A parlare nei talk show che ormai non guarda più nessuno, i politici sono tutti bravi.

Quando si passa alla pratica, però, non se ne salva uno. Soprattutto se si tratta di tagliare i propri stipendi.

Mentre i giornali rompevano le scatole a chi, come Luigi Di Maio, restituisce parte di ciò che guadagna, in aula giovedì sera si consumava un l’ennesimo vergognoso episodio: la casta (Lega compresa) votava per mandare in Aula il testo della proposta pentastellata di tagliare gli stipendi senza poter discutere gli emendamenti.
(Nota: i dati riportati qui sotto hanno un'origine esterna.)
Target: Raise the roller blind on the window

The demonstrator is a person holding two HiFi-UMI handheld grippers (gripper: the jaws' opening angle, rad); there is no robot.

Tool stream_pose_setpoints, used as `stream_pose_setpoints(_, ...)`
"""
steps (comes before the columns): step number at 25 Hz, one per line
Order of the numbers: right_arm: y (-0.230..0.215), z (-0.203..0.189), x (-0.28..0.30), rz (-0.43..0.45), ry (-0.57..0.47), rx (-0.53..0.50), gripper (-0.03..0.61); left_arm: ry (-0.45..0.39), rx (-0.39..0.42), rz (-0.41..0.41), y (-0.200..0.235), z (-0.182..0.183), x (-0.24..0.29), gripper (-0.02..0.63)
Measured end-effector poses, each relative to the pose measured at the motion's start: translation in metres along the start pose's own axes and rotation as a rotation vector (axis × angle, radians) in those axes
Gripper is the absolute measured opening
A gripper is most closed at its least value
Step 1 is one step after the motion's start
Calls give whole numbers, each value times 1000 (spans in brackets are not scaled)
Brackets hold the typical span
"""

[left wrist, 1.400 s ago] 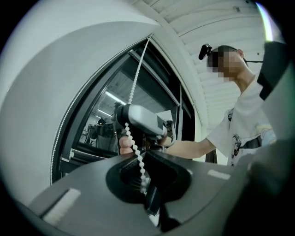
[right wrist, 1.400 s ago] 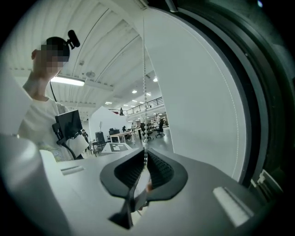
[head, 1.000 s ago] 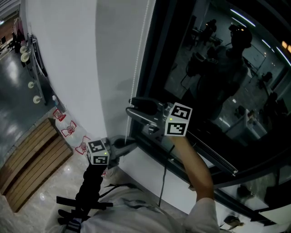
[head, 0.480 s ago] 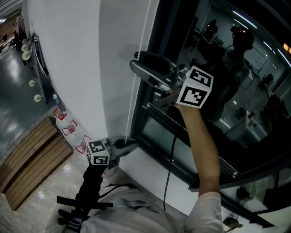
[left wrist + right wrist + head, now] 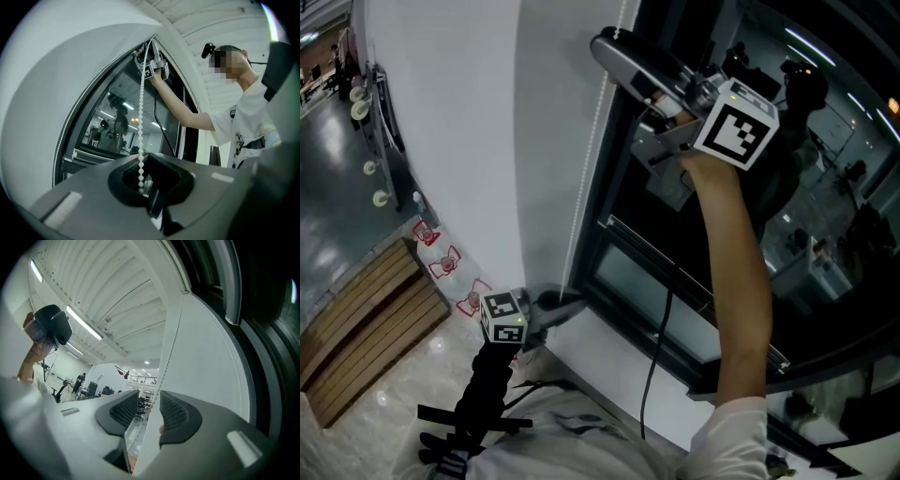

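Note:
The blind's white bead chain (image 5: 584,169) hangs along the edge between a white wall (image 5: 459,141) and the dark window (image 5: 806,234). My left gripper (image 5: 565,303) is low by the sill, shut on the chain's lower end (image 5: 139,173), which runs into its jaws (image 5: 140,182). High up, my right gripper (image 5: 619,56) points at the chain; its ribbed pads (image 5: 174,411) stand apart, with the chain (image 5: 169,350) passing between them untouched. In the left gripper view the right gripper (image 5: 146,58) shows at the top of the chain. I cannot make out the blind's cloth.
The black window frame (image 5: 675,272) and a white sill (image 5: 609,352) lie under my right arm. A black cable (image 5: 661,347) hangs from the right gripper. Wooden slats (image 5: 366,323) and glossy floor lie far left. The glass reflects a person.
My right gripper has risen along the chain from just above the sill to near the top of the view and rolled a little. The left gripper has stayed put.

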State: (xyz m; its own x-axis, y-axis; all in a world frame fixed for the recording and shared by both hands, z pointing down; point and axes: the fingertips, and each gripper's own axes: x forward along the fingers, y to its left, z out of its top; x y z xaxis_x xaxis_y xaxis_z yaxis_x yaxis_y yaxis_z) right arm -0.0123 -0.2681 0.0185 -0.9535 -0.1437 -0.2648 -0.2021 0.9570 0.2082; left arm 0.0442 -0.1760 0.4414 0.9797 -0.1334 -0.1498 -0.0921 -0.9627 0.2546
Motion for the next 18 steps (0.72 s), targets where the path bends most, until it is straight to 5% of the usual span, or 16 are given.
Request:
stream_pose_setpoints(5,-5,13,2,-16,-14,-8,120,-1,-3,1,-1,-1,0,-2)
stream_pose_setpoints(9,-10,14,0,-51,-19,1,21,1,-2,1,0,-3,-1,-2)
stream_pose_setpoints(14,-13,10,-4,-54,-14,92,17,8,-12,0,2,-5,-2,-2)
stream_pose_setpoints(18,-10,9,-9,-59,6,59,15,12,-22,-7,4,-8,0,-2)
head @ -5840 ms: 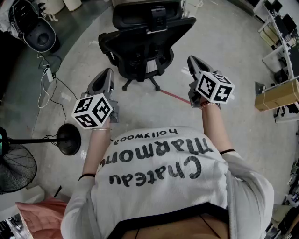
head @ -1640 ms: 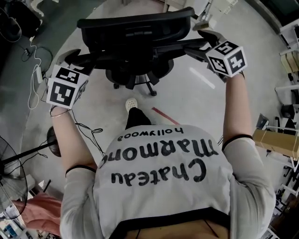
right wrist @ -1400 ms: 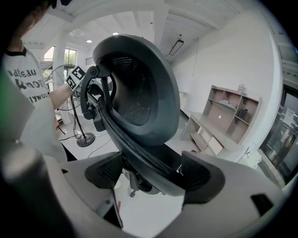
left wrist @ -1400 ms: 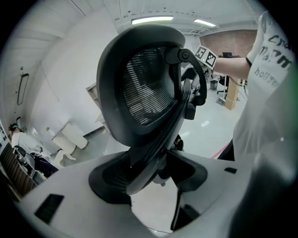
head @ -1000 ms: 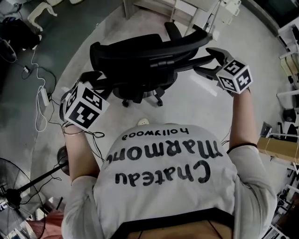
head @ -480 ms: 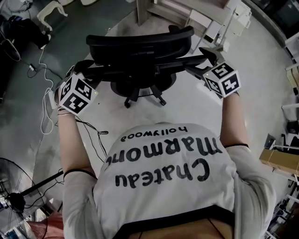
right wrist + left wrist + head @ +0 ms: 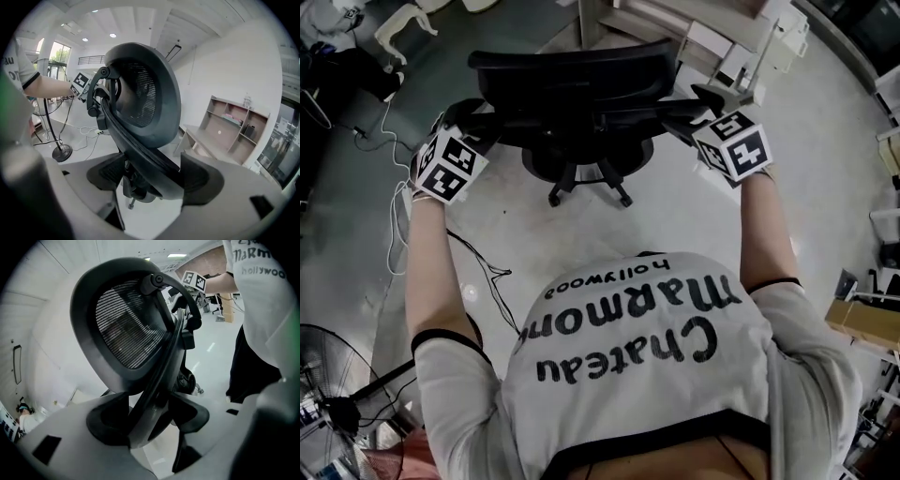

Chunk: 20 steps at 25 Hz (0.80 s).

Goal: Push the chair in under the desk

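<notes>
Both arms are stretched toward the top of the frame. At upper left, the left gripper (image 7: 467, 129) is set astride the back frame of the black mesh-backed office chair (image 7: 572, 70), jaws just opened wider, unclamped. "Chateau Marmont hollywood" is printed on the white T-shirt (image 7: 628, 347). The chair's backrest is laid left-to-right at upper centre, its seat turned toward the pale wooden desk (image 7: 211, 140). At upper right, the right gripper (image 7: 705, 105) is likewise set astride the frame, jaws just narrowed yet apart.

White tee (image 7: 609, 403), black lettering (image 7: 623, 323), black-trimmed sleeves (image 7: 455, 361).
</notes>
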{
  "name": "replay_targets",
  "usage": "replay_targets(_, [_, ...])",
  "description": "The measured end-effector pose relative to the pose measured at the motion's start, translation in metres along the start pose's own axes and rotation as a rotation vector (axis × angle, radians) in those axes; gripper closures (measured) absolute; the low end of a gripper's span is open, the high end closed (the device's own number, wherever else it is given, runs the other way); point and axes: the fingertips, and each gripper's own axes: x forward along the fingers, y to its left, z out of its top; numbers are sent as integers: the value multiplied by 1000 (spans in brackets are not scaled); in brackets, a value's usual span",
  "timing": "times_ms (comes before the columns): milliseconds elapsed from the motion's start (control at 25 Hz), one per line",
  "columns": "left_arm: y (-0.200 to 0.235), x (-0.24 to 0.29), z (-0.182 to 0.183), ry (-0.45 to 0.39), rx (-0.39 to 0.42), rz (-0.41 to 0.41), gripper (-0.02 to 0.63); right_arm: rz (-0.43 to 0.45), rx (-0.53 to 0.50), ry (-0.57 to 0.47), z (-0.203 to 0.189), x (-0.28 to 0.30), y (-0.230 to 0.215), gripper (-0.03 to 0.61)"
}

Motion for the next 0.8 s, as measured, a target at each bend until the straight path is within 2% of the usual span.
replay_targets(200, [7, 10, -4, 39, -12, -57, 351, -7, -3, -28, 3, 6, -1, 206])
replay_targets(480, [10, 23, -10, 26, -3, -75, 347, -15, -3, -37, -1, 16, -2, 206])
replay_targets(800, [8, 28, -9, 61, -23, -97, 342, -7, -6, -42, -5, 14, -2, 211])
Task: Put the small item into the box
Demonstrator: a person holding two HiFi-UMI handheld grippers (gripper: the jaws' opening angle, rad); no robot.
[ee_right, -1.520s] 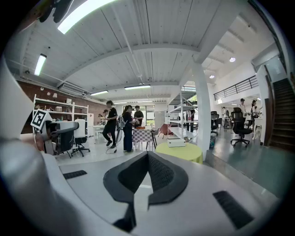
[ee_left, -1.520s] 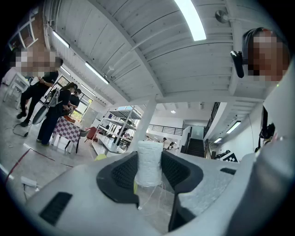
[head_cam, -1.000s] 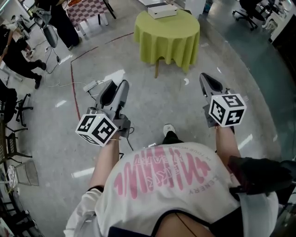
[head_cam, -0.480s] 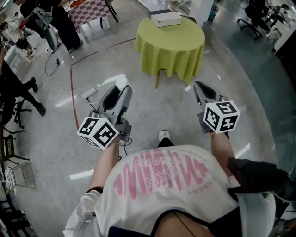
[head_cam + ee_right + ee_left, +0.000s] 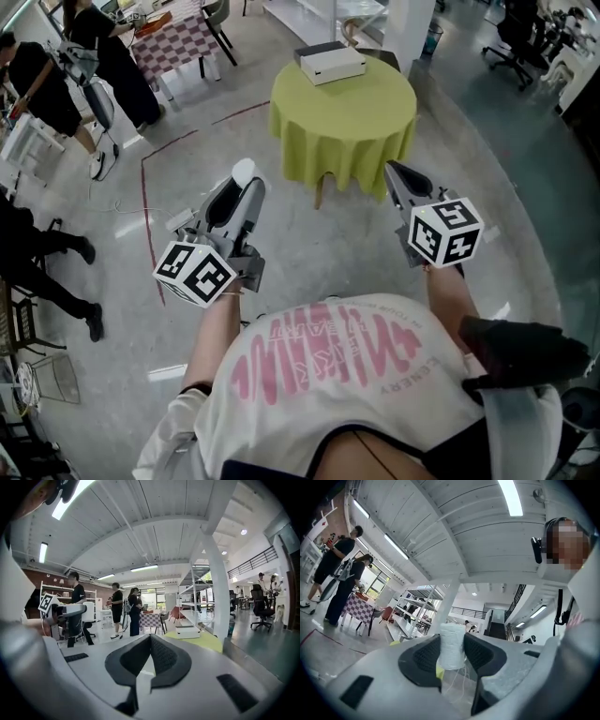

È quanto denunciato dai deputati M5S della commissione Affari costituzionali della Camera: “Il loro gioco è chiaro lunedì prossimo tenteranno di rimandare il testo in commissione e di rinviare il tutto alle calende greche, magari dopo il referendum costituzionale del 4 dicembre. Vogliamo proprio vedere con che faccia continuerà il Pd a parlare di risparmi provenienti dalla riforma Boschi quando, con un solo voto, si potrebbero far risparmiare ai cittadini 61 milioni di euro, ben 4 in più rispetto a quelli provenienti dalla riforma costituzionale, approvando una semplice legge ordinaria. Il 24 ottobre li aspettiamo al varco perché saranno costretti a gettare la maschera”.

Ecco allora un altro sistema per votare NO il 4 dicembre. Votiamo NO contro questo sistema corrotto e bugiardo.